Quantitative value trading is a strategy that combines quantitative analysis techniques with traditional value investing principles to identify undervalued stocks and assets and achieve superior returns.

This approach leverages mathematical models, statistical methods, and computational power to enhance decision-making and optimize trading performance.


Key Takeaways – Quantitative Value Trading

  • Data-Driven Analysis
    • Quantitative value trading minimizes human bias by using mathematical models and statistical techniques to evaluate financial data and make trading decisions.
  • Enhanced Identification of Undervalued Stocks
    • This approach leverages traditional value investing metrics like P/E and P/B ratios (and others), combined with advanced quantitative analysis, to effectively identify stocks/assets trading below (or above) their intrinsic value.
  • Scalable and Systematic Execution
    • Quantitative strategies can be highly scalable (if sufficient capacity) and can be applied to large datasets across diverse markets.
    • Helps facilitate efficient trade execution and portfolio management.


Fundamentals of Quantitative Value Trading

Value Investing Principles

Value investing is based on the idea that stocks have an intrinsic value, which can be estimated through fundamental analysis.

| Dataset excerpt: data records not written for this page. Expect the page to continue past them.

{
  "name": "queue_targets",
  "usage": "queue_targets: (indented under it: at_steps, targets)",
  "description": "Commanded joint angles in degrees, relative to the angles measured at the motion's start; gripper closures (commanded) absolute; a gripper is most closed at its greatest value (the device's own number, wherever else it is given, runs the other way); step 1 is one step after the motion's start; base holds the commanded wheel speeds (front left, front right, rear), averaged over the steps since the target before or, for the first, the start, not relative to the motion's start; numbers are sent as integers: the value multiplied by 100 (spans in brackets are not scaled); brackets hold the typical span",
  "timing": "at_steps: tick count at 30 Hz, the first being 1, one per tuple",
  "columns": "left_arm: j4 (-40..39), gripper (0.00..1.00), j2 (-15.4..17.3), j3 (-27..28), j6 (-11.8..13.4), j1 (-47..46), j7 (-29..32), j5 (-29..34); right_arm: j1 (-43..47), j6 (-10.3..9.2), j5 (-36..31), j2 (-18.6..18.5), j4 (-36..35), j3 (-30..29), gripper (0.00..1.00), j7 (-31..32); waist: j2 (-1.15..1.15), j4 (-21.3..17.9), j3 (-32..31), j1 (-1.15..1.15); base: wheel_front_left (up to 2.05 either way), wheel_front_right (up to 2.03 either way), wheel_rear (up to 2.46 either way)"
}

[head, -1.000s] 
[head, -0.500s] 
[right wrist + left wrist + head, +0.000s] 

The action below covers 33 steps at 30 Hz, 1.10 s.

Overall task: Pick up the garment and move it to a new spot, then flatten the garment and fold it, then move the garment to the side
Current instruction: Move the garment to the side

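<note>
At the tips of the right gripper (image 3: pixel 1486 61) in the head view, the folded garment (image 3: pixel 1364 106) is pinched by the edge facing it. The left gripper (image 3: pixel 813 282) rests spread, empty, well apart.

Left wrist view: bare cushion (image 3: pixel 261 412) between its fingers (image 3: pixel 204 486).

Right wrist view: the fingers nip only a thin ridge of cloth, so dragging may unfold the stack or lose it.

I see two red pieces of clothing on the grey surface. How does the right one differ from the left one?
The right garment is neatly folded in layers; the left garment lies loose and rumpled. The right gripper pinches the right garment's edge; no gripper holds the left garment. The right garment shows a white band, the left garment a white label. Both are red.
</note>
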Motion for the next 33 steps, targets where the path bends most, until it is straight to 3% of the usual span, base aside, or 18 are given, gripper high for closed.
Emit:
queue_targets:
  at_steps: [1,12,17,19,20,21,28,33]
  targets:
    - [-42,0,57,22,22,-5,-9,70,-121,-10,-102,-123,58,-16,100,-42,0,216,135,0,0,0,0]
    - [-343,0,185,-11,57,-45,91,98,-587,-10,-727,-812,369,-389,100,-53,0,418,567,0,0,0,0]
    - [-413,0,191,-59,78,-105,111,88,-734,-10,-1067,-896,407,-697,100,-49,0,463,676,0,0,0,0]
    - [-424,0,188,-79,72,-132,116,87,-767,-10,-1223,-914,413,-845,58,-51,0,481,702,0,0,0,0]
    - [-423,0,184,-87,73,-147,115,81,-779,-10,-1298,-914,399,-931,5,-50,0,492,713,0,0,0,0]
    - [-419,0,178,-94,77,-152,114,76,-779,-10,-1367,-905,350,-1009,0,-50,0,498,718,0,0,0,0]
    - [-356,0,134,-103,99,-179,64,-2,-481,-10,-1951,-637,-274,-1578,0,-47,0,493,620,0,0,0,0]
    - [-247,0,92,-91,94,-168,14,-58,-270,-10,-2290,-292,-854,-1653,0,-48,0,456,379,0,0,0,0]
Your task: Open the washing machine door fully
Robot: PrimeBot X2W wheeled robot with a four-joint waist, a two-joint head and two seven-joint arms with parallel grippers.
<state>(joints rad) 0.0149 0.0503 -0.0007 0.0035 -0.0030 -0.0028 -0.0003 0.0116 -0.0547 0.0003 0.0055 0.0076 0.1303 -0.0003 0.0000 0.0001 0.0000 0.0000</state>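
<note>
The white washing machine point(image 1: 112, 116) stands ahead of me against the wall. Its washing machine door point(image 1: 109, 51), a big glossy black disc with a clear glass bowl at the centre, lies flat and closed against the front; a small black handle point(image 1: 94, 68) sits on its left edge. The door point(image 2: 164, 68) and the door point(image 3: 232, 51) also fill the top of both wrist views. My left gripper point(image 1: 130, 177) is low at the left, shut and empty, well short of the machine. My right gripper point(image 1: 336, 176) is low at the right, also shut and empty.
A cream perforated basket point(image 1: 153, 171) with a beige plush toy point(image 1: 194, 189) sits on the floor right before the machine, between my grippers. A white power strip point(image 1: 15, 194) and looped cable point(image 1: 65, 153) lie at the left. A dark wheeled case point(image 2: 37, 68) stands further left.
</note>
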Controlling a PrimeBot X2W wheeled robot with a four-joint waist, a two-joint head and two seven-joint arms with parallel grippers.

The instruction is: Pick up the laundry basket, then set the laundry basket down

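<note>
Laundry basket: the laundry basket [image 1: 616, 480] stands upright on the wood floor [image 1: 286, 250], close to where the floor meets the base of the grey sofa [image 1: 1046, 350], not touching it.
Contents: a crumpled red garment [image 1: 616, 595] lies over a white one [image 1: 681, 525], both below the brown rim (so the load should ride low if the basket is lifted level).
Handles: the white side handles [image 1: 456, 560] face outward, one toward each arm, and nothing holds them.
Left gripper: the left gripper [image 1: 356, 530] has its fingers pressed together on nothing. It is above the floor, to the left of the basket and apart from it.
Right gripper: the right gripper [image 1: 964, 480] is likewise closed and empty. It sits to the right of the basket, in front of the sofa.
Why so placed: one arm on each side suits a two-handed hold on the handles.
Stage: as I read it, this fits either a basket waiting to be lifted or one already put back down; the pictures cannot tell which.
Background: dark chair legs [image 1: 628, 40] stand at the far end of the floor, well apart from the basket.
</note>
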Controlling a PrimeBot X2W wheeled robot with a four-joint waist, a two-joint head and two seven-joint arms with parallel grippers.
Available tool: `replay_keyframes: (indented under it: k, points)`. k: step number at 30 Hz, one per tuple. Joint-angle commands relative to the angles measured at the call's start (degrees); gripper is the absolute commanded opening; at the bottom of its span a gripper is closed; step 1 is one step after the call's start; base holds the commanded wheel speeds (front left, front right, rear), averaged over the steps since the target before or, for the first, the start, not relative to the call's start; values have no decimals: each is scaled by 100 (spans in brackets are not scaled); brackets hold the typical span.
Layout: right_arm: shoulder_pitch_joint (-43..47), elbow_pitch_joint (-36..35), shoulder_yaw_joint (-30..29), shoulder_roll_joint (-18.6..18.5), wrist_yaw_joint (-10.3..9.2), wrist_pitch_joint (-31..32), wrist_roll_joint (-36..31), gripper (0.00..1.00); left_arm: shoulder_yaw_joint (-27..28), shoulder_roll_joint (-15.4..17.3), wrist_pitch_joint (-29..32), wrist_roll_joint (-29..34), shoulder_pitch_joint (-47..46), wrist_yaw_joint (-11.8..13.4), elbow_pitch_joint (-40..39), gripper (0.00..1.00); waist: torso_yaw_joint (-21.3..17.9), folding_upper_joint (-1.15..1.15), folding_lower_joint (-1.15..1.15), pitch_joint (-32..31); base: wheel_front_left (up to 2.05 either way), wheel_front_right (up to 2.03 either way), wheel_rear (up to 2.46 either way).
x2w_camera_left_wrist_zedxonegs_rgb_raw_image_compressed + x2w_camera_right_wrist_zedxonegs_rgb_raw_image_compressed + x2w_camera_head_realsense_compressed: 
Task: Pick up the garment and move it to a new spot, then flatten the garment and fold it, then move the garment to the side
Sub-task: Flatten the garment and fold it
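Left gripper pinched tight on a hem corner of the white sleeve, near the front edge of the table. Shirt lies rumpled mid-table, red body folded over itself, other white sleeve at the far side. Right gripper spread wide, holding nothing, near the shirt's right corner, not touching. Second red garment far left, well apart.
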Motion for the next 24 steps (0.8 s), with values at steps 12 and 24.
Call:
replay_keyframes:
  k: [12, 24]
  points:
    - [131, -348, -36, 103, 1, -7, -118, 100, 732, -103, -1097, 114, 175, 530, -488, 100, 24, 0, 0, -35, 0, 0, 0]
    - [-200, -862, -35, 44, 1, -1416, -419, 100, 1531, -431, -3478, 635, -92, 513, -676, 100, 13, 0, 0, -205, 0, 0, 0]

These types of investors look to buy stocks that are trading below their intrinsic value – and perhaps short those above their intrinsic value – believing that the market will eventually recognize and correct the undervaluation.

Key metrics used in value investing include price-to-earnings (P/E) ratio, price-to-book (P/B) ratio, and dividend yield.

Quantitative Analysis

Quantitative analysis involves the use of mathematical models and statistical techniques to analyze financial data and make trading decisions.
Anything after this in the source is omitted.